(INSTRUCTIONS FOR THE TASK) Only one stretch of the data is wanted: the line containing "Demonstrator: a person", the line containing "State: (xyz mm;", and every line between them, copied exactly.

◇ ◇ ◇ ◇ ◇ ◇ ◇

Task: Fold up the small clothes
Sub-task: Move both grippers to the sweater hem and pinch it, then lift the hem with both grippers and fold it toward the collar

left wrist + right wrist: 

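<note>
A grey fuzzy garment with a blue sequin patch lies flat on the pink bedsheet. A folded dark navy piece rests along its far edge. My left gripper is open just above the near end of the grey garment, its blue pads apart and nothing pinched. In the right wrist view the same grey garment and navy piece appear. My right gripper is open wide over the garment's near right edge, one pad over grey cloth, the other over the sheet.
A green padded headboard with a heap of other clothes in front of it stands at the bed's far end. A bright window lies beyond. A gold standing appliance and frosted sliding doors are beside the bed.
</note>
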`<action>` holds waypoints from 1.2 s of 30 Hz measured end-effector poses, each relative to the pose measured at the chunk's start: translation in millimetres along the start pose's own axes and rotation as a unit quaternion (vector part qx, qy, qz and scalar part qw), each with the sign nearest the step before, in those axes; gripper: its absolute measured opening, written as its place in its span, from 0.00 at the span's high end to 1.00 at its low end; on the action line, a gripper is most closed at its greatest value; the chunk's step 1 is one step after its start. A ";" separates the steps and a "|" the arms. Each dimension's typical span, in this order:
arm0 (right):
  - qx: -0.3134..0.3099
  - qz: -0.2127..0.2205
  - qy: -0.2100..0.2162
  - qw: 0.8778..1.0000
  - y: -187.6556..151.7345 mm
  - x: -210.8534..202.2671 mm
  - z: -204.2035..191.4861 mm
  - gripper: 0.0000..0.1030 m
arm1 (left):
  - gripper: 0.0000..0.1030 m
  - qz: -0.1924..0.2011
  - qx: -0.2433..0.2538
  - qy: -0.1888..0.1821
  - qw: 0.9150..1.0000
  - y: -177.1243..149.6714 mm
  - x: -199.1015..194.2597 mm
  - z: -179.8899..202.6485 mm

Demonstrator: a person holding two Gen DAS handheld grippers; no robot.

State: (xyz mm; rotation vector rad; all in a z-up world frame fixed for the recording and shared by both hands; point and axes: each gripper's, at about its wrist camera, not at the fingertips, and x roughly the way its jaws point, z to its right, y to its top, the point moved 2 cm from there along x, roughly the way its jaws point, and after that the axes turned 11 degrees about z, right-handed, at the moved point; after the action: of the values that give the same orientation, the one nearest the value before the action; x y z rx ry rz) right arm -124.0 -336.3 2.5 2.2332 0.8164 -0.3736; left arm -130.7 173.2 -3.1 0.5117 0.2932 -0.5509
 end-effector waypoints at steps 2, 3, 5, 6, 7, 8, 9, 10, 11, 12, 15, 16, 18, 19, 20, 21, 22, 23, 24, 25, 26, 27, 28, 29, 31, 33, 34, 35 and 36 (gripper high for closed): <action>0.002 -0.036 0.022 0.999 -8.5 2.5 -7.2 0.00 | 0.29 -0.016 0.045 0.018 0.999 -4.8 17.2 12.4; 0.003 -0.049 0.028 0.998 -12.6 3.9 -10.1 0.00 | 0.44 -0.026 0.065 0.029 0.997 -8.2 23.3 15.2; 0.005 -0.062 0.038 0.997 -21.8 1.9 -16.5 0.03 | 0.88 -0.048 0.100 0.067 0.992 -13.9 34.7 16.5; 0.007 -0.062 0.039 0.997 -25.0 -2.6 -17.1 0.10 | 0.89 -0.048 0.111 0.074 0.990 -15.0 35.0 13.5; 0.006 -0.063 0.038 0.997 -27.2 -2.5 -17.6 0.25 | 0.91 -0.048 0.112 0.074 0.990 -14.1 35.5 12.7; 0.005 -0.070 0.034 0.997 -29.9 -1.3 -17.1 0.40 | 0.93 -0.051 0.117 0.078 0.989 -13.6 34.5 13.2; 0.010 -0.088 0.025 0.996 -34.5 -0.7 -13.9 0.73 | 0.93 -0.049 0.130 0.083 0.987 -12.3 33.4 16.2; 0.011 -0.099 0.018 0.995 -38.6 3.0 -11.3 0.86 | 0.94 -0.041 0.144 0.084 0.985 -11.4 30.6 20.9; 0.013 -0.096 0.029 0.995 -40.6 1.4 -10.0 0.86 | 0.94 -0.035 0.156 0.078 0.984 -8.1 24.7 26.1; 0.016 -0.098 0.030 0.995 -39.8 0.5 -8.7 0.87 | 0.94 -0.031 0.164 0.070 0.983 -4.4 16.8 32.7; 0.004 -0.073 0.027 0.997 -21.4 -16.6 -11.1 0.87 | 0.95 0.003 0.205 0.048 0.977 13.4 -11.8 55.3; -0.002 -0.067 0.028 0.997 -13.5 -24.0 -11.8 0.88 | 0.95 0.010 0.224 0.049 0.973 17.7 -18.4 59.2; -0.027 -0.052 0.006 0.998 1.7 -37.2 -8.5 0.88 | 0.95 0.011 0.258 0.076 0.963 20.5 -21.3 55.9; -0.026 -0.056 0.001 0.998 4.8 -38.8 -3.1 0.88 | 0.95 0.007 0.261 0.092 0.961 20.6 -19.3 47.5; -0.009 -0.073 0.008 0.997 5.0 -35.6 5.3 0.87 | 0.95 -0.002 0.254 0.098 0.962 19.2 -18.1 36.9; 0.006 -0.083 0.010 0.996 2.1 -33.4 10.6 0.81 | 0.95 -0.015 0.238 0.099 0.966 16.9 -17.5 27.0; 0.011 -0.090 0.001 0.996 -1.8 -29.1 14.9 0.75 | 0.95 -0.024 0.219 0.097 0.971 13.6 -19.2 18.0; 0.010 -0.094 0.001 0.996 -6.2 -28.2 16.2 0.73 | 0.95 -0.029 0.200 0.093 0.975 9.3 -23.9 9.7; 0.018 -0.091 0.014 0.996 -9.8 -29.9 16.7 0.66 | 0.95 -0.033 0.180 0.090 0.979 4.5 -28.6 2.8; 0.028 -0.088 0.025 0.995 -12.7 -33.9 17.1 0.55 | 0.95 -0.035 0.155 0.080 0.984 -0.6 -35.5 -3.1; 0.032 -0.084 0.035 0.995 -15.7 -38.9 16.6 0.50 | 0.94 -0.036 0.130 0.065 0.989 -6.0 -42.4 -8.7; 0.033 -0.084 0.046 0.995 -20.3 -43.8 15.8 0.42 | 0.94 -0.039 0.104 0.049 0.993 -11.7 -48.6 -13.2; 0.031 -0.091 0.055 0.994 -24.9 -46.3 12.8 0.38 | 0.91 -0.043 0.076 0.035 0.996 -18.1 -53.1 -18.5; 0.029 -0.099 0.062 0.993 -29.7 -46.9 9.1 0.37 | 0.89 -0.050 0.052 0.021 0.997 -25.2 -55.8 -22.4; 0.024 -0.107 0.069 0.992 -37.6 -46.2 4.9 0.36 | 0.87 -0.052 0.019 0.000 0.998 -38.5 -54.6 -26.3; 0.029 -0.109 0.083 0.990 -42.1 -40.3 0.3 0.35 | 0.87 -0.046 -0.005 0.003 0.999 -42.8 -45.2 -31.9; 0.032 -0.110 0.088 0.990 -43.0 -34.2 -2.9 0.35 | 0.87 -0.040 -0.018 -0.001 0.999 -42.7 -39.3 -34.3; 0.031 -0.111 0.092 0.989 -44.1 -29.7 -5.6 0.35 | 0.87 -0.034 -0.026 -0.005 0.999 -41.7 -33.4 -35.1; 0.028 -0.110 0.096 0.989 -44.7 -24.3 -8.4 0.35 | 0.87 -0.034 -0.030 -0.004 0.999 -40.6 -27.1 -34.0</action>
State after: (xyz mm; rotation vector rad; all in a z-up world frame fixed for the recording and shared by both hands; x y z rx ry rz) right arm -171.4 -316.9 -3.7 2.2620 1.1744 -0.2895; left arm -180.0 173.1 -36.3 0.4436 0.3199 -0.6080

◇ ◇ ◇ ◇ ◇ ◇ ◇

(TASK ANSWER)
Demonstrator: a person holding two Gen DAS handheld grippers; no robot.

State: (xyz mm; rotation vector rad; all in a z-up world frame fixed for the recording and shared by both hands; point and axes: each gripper's, at about its wrist camera, not at the fingertips, and x roughly the way its jaws point, z to its right, y to its top, the point moved 2 cm from there along x, roughly the way its jaws point, and after that the axes turned 11 degrees about z, right-handed, at the moved point; after the action: of the values that give the same orientation, the one nearest the value before the action; x y z rx ry rz) right arm -124.0 -336.3 2.5 2.2332 0.8164 -0.3736; left arm -130.7 173.2 -3.1 0.5117 0.2932 -0.5509

There is nothing more to the exercise.